The UMCES faculty has been successful in attracting substantial funding for research, producing significant publications, training graduate students, and serving the scientific community. As in any organization, there are those who are achieving at the highest level in all categories, and those who perform below the average in one or more categories. Effective direction of the key intellectual resources of the faculty must involve means to: meaningfully measure productivity on both collective and individual levels; collaboratively develop reasonable expectations concerning productivity within the mix of multiple responsibilities for research, teaching and service; assist faculty members to reach their full potential during different stages of their career; and reward excellence and exceptional performance.

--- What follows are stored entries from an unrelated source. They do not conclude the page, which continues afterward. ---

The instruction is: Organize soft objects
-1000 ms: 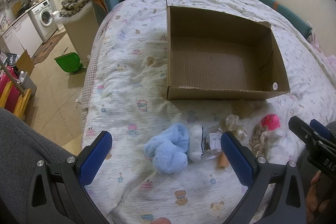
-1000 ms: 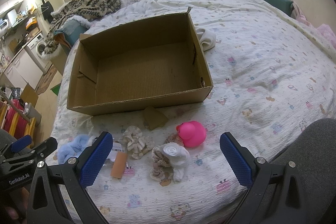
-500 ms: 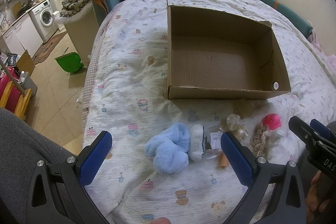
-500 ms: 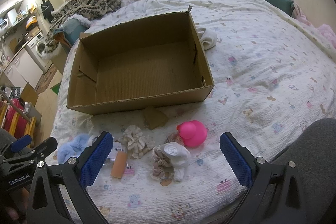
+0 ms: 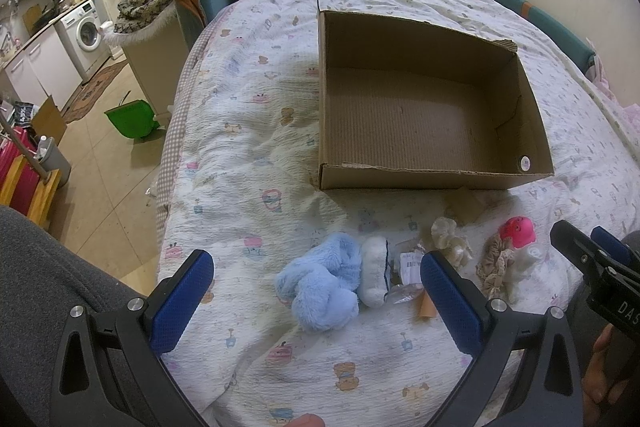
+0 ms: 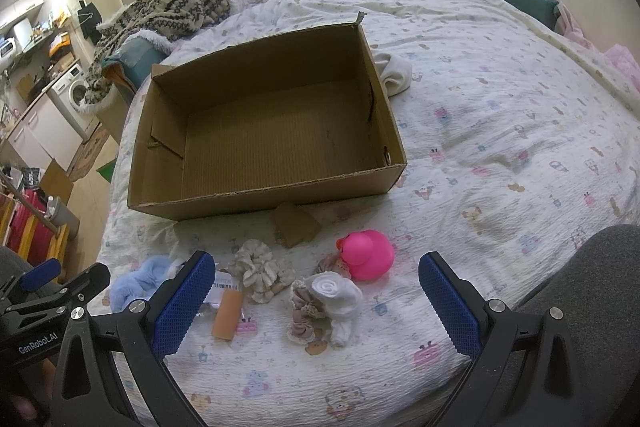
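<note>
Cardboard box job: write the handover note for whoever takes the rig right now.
Left hand-held gripper: open, holding nothing, over the blue fluffy item.
Right hand-held gripper: open, holding nothing, over the white rolled cloth and beige scrunchie.
Cardboard box: on the bed, nothing in it.
In a row in front of the box: blue fluffy item, white plush piece, cream scrunchie, beige scrunchie, white rolled cloth, pink duck.
Done: nothing boxed.
Left: presumably move every soft item into the box.

Left tool (image 5: 316,291) gapes above blue plush (image 5: 320,283); box (image 5: 432,179) beyond.
</note>
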A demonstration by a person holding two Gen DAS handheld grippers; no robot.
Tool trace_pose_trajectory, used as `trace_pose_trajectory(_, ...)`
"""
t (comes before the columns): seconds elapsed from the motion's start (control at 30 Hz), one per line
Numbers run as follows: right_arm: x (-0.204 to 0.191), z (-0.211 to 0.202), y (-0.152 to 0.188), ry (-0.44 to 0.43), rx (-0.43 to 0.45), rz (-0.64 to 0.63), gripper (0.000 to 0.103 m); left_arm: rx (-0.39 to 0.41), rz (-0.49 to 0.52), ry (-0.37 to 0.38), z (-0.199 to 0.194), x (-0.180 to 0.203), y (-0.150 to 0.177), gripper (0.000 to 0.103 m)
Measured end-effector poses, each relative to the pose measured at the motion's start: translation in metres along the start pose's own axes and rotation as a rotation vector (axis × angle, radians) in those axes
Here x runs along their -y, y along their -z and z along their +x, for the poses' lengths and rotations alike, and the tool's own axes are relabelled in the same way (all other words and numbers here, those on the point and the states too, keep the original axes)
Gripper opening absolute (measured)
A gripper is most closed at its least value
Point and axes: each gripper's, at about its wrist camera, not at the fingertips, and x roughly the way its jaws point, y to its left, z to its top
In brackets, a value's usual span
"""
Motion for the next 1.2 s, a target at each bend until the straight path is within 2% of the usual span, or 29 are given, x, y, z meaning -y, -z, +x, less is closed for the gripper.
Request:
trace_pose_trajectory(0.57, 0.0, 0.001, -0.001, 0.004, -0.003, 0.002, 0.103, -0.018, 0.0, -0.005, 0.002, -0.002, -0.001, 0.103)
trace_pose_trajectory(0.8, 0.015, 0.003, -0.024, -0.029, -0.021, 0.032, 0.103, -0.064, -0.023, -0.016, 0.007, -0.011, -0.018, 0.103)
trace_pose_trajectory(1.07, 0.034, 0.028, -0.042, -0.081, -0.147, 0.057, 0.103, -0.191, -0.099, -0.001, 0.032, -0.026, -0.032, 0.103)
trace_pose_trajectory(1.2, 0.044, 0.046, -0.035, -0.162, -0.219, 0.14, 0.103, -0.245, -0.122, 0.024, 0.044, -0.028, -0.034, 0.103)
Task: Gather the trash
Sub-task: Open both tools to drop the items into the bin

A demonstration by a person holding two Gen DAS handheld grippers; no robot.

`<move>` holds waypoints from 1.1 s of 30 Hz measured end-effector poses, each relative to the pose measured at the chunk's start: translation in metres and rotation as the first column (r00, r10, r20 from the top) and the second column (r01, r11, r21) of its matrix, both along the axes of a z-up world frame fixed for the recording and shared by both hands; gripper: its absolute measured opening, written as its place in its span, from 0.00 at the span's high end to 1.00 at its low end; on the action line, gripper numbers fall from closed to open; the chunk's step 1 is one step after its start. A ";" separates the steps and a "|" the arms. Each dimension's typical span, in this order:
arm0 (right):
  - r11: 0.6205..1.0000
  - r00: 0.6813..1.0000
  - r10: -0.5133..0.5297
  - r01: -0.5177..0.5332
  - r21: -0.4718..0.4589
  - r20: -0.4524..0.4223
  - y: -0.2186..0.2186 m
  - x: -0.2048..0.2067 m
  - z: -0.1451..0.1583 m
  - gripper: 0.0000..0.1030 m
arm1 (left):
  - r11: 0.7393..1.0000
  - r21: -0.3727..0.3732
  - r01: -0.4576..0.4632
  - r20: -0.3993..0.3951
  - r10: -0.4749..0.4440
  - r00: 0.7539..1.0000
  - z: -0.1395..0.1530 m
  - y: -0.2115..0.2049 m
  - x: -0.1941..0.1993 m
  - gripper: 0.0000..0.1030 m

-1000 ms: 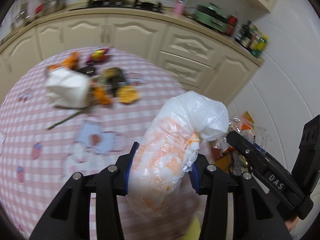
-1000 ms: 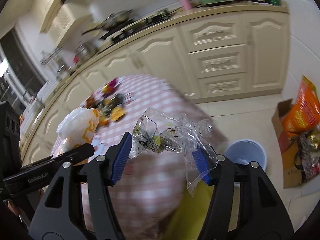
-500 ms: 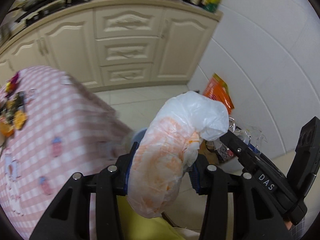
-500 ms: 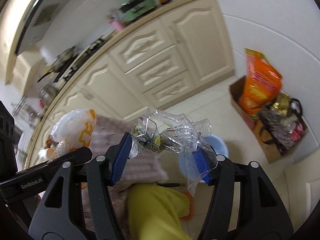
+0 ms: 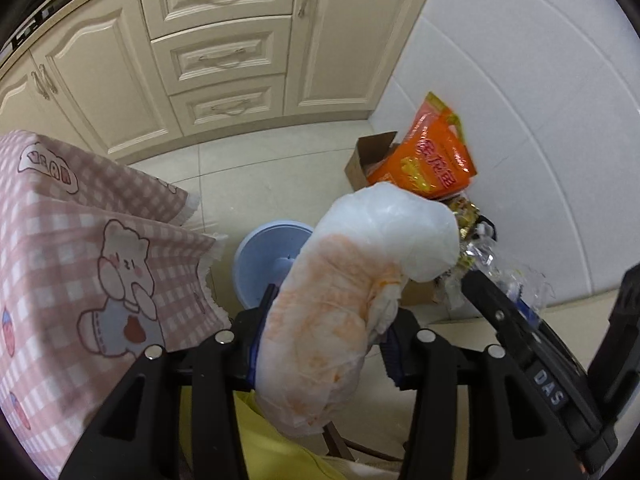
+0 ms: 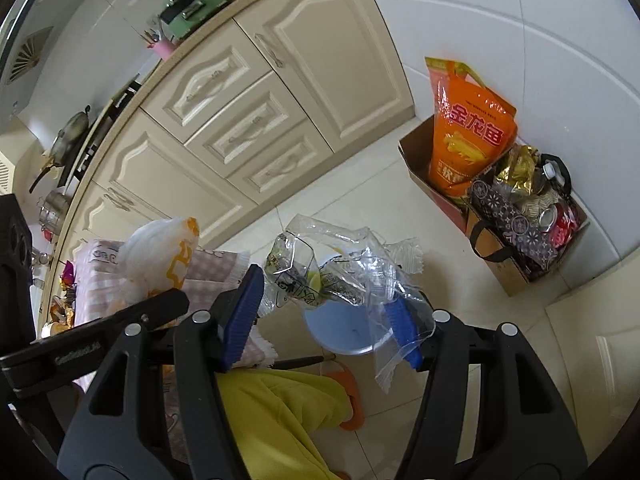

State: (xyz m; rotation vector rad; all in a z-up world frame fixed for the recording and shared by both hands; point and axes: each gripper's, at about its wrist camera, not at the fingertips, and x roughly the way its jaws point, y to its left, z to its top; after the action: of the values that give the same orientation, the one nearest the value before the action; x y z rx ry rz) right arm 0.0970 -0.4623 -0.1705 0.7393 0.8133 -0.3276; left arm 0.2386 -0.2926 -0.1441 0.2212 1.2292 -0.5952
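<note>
My left gripper (image 5: 324, 336) is shut on a crumpled white and orange plastic bag (image 5: 344, 296), held in the air over the floor. It also shows in the right wrist view (image 6: 160, 252). My right gripper (image 6: 328, 312) is shut on a crumpled clear plastic wrapper (image 6: 340, 268); the wrapper also shows in the left wrist view (image 5: 516, 280). A light blue trash bin (image 5: 264, 260) stands on the floor just beyond and below both grippers, partly hidden by the held trash (image 6: 344, 332).
The table with a pink checked cloth (image 5: 80, 248) is at the left. Cream cabinets (image 5: 224, 52) line the back. A cardboard box with an orange bag (image 6: 468, 128) and a patterned bag of cans (image 6: 528, 220) stand by the white wall. The person's yellow trouser leg (image 6: 276, 420) is below.
Both grippers have swung right, away from the table top and toward the floor. The blue bin is now straight ahead and closer. Both keep hold of their trash.
</note>
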 end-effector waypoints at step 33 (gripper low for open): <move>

UMCES has developed a successful graduate program. The Center’s laboratories are home to 111 students who are enrolled in a number of different graduate programs throughout the University System of Maryland; 55 are enrolled in thesis-based Masters programs and 56 are studying at the Ph.D. level. In 2004, UMCES graduated 11 MS students and 3 PhD students. Our students take a diversity of courses during their degree programs, from biological oceanography to ecotoxicology to hydrology. This training provides a solid foundation such that graduates are successful by a diversity of measures. Most publish a peer-reviewed paper from their MS thesis and four or more papers from their doctoral dissertations. UMCES students also frequently win awards when they present their work at national and international meetings. Our graduates hold prestigious appointments in academia, state and federal government, industry and the non-profit sector. More than a third of our MS students follow careers in government; a further 12 percent go on to further graduate education. At the PhD level, almost half go into government and approximately one-third go into tenure-track academic employment.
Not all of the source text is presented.